Le dernier site de transformation du tabac en France, à Sarlat, va donc fermer ses portes en octobre (voir Lmdt des 28 et 29 août).

Mais l’usine est déjà vide comme nous a invité à le constater un reportage du 13 heures de TF1, le 6 septembre.

•• « C’est dommage, il y avait un bel outil. Moi, comme mes collègues on y a passé une partie de notre vie, à essayer de faire au mieux » déclare une des derniers salariés présents.

Il y a vingt ans Sarlat était une référence, 200 personnes y travaillaient. « C’est triste. C’est vrai qu’on avait un outil de travail reconnu par tous nos clients » rappelle Laurence Thomas (FO France Tabac) sur fond d’usine vide.

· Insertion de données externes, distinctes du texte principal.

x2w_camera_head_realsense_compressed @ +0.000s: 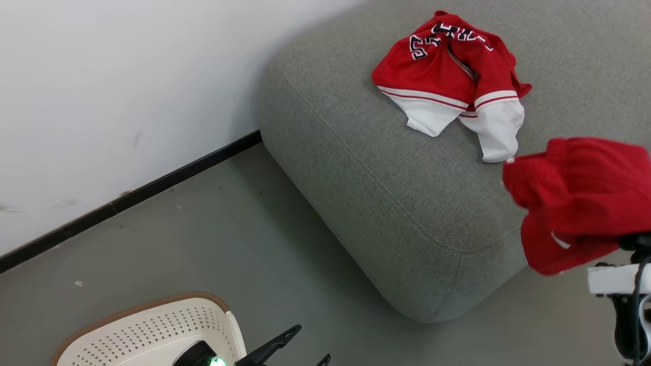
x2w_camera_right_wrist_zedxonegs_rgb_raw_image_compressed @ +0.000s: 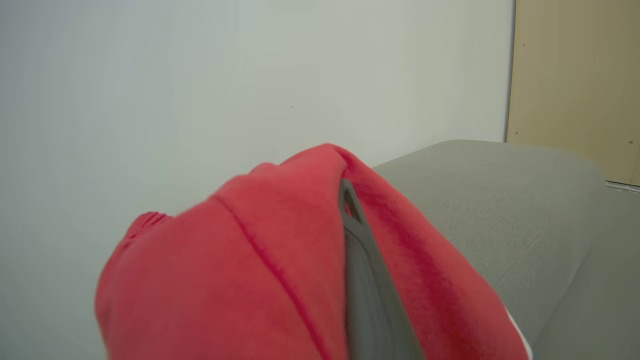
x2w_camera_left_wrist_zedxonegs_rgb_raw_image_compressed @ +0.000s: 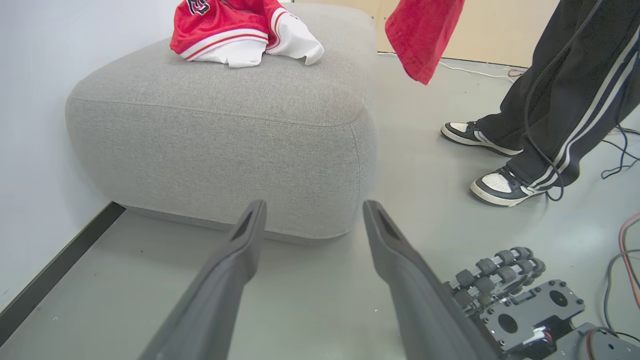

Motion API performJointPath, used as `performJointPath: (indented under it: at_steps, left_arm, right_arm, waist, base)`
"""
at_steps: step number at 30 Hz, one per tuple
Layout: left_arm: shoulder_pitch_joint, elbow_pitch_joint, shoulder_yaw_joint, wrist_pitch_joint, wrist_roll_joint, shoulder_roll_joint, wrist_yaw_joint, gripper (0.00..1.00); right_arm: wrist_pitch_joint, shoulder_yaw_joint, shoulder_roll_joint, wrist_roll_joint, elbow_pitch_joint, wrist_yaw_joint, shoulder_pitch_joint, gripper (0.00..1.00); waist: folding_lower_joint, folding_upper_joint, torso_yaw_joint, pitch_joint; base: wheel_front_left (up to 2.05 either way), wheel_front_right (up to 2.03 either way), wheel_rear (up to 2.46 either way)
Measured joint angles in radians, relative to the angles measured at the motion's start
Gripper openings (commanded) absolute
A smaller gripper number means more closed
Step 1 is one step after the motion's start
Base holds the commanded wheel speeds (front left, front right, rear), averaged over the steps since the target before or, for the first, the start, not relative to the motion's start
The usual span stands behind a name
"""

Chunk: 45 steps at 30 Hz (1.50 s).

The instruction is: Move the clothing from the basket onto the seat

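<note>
My right gripper [x2w_camera_right_wrist_zedxonegs_rgb_raw_image_compressed: 350, 200] is clamped on the plain red fabric shorts [x2w_camera_head_realsense_compressed: 580, 198], which hang bunched in the air just beside the edge of the large grey upholstered seat [x2w_camera_head_realsense_compressed: 366, 168]. The red jersey with white panels and dark lettering [x2w_camera_head_realsense_compressed: 442, 71] lies crumpled on top of the seat. My left gripper [x2w_camera_left_wrist_zedxonegs_rgb_raw_image_compressed: 312, 210] stands wide and holds nothing, low in front of the seat. The cream-white perforated plastic basket with a brown rim [x2w_camera_head_realsense_compressed: 152, 325] sits on the floor, well apart from the seat's rounded corner. A person's black-and-white shoes [x2w_camera_left_wrist_zedxonegs_rgb_raw_image_compressed: 500, 185] stand on the floor near the seat.
</note>
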Motion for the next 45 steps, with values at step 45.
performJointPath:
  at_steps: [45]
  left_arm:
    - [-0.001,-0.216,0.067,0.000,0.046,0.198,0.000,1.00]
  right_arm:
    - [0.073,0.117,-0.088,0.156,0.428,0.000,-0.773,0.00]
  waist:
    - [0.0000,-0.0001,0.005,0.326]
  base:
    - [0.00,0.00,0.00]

« C’est un outil qui doit recevoir a minima 8 000 tonnes pour être rentable. Avec la récolte 2019 en cours, on est à peine à 5 000 » rapporte Éric Tabanou, directeur général du site.

« J’ai toujours fait du tabac. Mes parents, mes grands-parents en faisaient. J’ose espérer que ce n’est pas la disparition. On va s’adapter et faire le tabac qui est recherché » souligne Laurent Testut, président de la coopérative Périgord Tabac.

•• Jean-Jacques de Peretti (maire de Sarlat) était moins optimiste sur Sud Radio, le matin. « Jadis » disait-il « les mamelles du Périgord étaient le lait et le tabac ».

« On constate une chute de la production de tabac. Les Italiens ont diminué la leur de 50%, les Brésiliens aussi. C’est en partie dû aux politiques de santé publique mises en place. C’est également historique. Une page de l’histoire agricole française se referme avec le tabac. La situation était difficile à tenir.

« Ce sont 35 000 mètres carrés qu’il va falloir reconvertir. Ensuite, se pose la question des agriculteurs, France Tabac est une coopérative. Il y aura toujours quelques tabaculteurs, mais ils rechercheront des niches et la filière ne sera plus ce qu’elle était … Il y a dix à quinze ans de cela, on comptait à peu près 7 000 tabaculteurs en France. Il en reste à peine 400 aujourd’hui ».